Architectures Implemented
Four RV32I cores were developed:
| Architecture | Description |
|---|---|
| Single-Cycle | baseline architecture |
| Multi-Cycle | resource-reusing execution |
| 5-Stage Pipeline | classic IF–ID–EX–MEM–WB pipeline |
| Dual-Issue Superscalar | two-wide in-order design |
The superscalar design was re-implemented using RV32I ISA compatibility, unlike the earlier experimental processor.
Due to time constraints, the superscalar design used:
- 4-read / 2-write register file
- single-port memory
- hazard suppression logic
- supports all instructions
Superscalar Features
- two-wide fetch
- parallel pipelines
- inter-lane RAW/WAW hazard detection
- load-use stalls
- branch squashing
- dual-issue scheduling
- fallback to single-issue mode when dependencies occur
Performance Evaluation
Custom hardware performance counters were added to measure:
CPI
IPC
execution latency
cycle counts
All cores were tested using the same benchmark programs.
FPGA Demonstration
The processors were synthesized and demonstrated on a Spartan-7 FPGA, with comparisons of:
- LUT utilization
- architectural complexity
- performance scaling
Competition Result
The project won:
1st Place — National Level
42-Hour Hackathon
Mar-Apr 2026 - Post-Competition Development
After the competition, work continued directly on this codebase as a practical extension of the hackathon prototypes.
Major progress in this phase:
- Brought up a repeatable QEMU + Spike reference flow for RV32I verification.
- Added generic C-program execution flow so arbitrary C files can be compiled, simulated on RTL, and cross-checked with QEMU/Spike memory dumps.
- Implemented a single-issue out-of-order RV32I core and connected it to the existing benchmarking flow.
- Attempted a super-OOO version; this design proved much more complex than expected in real implementation, and it is currently being stabilized.
- Added RV32IM support needed for CoreMark-oriented work and started ongoing CoreMark optimization and validation.
- Have benchmarked all variants and explored tradeoffs; and optimised pipelined variant.
Alongside implementation work, I also studied superscalar and benchmark literature, including:
“Design of a 32-bit Dual Pipeline Superscalar RISC-V Processor on FPGA” by Kuruvilla Varghese.

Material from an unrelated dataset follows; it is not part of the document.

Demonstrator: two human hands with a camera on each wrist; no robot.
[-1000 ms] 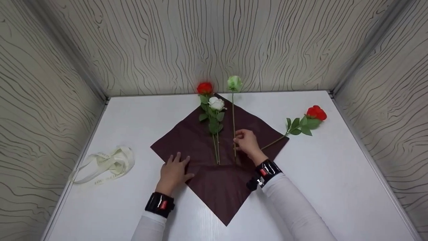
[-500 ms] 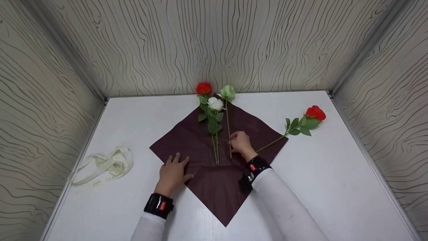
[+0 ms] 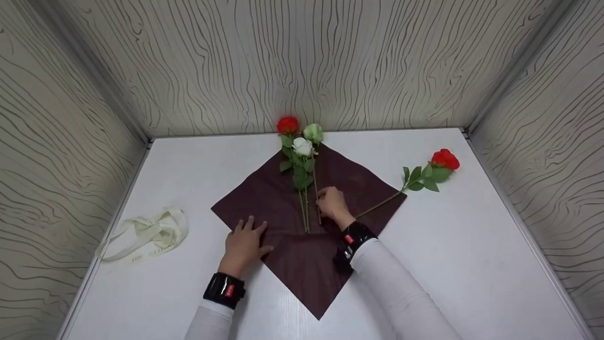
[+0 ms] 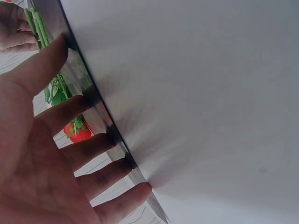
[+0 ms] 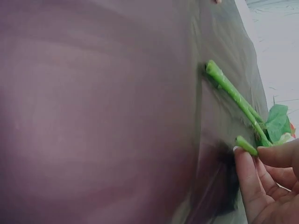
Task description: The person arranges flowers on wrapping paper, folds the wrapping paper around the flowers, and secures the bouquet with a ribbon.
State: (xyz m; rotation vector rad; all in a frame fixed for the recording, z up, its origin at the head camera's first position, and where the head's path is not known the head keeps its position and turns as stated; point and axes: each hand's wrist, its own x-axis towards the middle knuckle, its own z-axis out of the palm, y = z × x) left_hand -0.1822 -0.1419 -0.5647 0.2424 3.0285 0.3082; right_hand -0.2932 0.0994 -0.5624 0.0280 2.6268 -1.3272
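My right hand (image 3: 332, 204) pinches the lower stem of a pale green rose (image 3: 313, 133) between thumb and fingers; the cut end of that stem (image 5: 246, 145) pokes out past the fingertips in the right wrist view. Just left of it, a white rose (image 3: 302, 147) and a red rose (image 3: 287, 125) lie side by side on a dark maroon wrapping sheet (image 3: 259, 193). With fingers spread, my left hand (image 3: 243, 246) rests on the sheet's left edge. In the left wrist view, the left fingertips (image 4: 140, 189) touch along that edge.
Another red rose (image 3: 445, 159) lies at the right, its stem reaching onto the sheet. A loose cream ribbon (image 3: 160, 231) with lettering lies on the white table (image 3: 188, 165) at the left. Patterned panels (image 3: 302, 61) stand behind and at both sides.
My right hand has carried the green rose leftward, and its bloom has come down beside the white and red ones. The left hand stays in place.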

The paper included additional architectural features such as:
- branch prediction
- performance evaluation using CoreMark
- performance evaluation using Dhrystone
This provided further context for future improvements.
ISA Compliance Testing — RISC-V ACT
To verify ISA correctness, the RISC-V ACT (Architecture Compliance Tests framework) suite was integrated.

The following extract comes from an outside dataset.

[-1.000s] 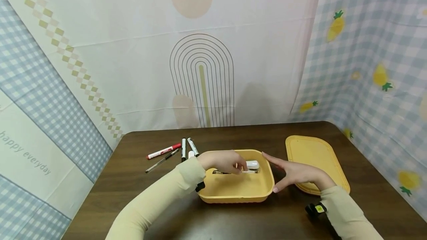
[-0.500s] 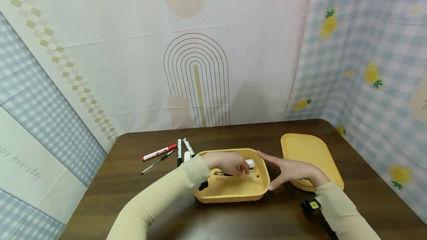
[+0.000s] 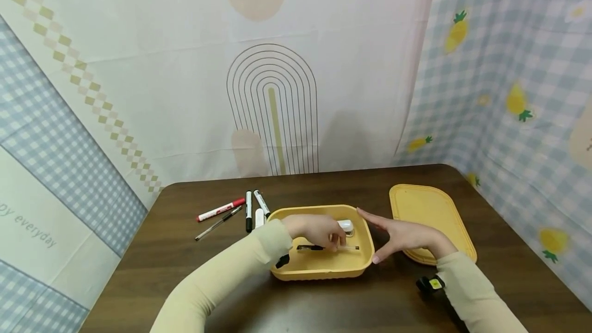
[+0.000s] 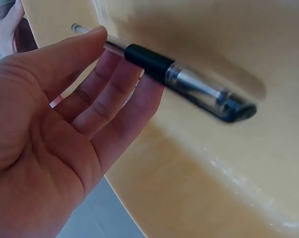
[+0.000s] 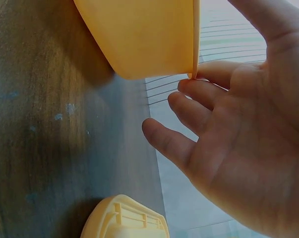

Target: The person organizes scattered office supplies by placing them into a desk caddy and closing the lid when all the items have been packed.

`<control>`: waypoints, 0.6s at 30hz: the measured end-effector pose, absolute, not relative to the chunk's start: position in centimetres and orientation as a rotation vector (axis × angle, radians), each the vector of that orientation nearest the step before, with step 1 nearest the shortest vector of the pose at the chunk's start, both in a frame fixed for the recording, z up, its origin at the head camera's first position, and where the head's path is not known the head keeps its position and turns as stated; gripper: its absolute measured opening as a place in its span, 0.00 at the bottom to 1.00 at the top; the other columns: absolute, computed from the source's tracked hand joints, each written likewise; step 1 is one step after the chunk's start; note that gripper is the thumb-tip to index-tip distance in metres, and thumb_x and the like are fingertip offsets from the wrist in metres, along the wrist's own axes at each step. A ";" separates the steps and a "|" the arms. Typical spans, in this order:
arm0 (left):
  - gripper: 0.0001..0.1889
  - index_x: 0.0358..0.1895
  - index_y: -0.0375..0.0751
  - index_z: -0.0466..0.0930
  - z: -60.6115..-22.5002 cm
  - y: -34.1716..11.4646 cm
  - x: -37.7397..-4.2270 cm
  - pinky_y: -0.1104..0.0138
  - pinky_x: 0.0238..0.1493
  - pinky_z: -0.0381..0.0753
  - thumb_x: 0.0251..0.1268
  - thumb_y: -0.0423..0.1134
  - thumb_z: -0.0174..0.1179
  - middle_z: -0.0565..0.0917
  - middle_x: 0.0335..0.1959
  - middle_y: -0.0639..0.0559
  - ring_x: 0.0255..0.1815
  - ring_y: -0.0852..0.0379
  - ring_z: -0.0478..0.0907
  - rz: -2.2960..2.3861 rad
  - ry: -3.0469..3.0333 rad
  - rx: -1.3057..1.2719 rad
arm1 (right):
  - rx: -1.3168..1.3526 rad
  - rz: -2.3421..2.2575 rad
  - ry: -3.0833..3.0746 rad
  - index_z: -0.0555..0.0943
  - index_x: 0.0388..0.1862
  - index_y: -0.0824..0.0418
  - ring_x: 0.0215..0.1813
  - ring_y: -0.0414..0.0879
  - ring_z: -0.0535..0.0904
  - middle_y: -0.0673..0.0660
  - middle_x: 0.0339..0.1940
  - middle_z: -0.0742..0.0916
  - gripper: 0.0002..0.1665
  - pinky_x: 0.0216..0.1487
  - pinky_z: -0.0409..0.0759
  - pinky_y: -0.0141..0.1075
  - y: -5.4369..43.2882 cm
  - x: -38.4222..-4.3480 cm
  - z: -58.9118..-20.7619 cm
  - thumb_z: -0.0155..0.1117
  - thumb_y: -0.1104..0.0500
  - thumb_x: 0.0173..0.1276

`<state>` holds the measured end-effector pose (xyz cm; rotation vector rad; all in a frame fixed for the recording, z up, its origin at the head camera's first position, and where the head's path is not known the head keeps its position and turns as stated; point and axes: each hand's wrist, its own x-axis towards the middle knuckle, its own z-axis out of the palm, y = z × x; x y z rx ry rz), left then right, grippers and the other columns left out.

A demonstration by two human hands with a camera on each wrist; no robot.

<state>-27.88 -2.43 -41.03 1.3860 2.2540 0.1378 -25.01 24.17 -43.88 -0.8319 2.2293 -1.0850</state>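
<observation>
My left hand [image 3: 316, 230] is inside the yellow plastic box [image 3: 319, 274] and pinches a clear gel pen [image 4: 149, 59] with a black grip and cap end between thumb and fingers. In the left wrist view the pen lies across the fingertips, close to the box's inner surface, where its shadow falls. Behind that hand, a white object [image 3: 346, 226] rests in the box, partly hidden; its kind is unclear. My right hand [image 3: 411, 235], thumb and fingers spread, touches the box's right rim. The right wrist view shows fingertips against the rim's edge.
Left of the box lie a red marker [image 3: 221, 209], a second pen [image 3: 218, 223], two black-and-white markers [image 3: 248, 212] and a white item [image 3: 259, 218]. A yellow lid [image 3: 427, 217] lies to the right on the brown table [image 3: 152, 271].
My left hand has moved the pen slightly toward the near side of the box, showing more of the white object behind. The right hand stays at the rim. The head view has shifted a little.
</observation>
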 end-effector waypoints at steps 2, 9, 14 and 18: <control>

The tests verified whether the processors fully complied with the official RV32I ISA specification.
Most cores passed the compliance tests successfully.
A few tests were skipped because Icarus Verilog simulation became extremely slow for large memory jumps and long execution traces.
Current Status (Apr 2026)
Current work is focused on consolidating post-competition progress into a stable and reproducible research workflow.
Active status:
- QEMU + Spike cross-check flow is working for RV32I verification.

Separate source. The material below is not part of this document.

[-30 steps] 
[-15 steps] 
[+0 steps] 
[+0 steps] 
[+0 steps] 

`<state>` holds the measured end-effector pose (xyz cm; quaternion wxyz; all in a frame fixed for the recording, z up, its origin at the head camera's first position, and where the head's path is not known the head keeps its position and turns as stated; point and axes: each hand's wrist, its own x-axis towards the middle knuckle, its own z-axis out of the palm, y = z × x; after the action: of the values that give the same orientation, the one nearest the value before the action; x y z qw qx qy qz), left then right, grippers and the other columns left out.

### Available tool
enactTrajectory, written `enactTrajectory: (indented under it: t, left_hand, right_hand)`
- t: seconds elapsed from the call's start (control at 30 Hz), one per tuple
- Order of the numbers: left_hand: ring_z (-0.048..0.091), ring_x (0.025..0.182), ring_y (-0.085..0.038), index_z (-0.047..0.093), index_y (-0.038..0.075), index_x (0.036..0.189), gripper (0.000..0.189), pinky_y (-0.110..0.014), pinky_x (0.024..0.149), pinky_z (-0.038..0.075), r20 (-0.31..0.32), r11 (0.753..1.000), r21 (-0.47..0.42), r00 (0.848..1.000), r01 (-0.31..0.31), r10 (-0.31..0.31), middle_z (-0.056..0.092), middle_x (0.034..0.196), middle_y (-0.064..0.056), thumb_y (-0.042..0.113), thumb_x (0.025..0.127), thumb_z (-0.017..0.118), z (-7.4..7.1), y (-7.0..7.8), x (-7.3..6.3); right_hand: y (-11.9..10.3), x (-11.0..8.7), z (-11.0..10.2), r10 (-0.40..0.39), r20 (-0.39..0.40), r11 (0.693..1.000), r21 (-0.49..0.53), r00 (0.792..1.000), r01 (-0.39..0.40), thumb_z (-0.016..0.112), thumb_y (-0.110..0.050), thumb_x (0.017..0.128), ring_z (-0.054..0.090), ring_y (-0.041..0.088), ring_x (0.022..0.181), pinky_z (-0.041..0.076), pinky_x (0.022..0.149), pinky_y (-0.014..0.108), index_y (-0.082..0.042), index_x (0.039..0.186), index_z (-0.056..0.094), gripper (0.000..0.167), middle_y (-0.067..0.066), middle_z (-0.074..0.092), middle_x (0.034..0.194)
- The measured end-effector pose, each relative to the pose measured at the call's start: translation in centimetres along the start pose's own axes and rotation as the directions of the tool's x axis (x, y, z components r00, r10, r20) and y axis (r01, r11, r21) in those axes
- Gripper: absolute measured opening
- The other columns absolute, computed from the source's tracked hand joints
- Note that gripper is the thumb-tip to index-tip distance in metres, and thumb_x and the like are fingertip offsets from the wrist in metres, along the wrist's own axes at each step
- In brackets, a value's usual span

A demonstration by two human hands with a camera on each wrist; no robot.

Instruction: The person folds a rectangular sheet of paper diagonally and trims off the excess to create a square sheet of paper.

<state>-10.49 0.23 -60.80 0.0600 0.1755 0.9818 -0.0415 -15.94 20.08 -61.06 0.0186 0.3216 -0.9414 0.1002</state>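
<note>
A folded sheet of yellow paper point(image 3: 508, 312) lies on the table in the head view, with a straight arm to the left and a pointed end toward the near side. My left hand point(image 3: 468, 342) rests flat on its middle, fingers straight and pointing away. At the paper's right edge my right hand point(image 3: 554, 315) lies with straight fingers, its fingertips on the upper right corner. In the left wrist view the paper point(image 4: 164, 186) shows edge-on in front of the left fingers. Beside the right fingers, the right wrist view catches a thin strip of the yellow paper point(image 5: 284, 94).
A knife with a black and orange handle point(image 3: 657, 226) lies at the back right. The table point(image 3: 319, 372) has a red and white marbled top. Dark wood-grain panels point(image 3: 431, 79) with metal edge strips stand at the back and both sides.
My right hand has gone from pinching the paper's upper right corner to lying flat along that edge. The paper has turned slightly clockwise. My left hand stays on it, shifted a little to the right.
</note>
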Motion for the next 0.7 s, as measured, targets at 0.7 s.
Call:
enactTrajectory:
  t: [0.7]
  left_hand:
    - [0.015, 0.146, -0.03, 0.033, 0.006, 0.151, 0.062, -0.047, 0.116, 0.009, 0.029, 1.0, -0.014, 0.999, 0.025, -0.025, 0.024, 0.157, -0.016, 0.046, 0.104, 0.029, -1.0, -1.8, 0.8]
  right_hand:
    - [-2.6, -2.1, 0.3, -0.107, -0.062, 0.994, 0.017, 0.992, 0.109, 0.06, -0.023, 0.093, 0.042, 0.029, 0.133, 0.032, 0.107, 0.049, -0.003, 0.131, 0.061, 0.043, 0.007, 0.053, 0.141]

- Arbitrary C files can be run end-to-end through RTL and compared against software references.
- SC, MC, PIPE, and Superscalar variants are benchmarked in a common framework.
- Single-issue OOO is implemented and under continued tuning.
- Super-OOO is under active fixes; it was far more complex in practice than I initially imagined.
- RV32IM support for CoreMark work is integrated, and CoreMark optimization is also done.
Near-term direction:
stabilize single-issue OOO first
fix super-OOO correctness path by path
complete CoreMark-focused tuning and reporting
extend benchmark-driven verification across all variants
Future experiments involve:
superscalar scheduling improvements
out-of-order variants and other RISC-V extensions
This project now functions as an evolving microarchitecture lab, from scalar RV32I baselines to superscalar and OOO designs, with correctness-first verification.
I am approaching the super-OOO bring-up humbly: it is a harder system than I expected, and I am fixing it incrementally from a solid single-issue OOO base.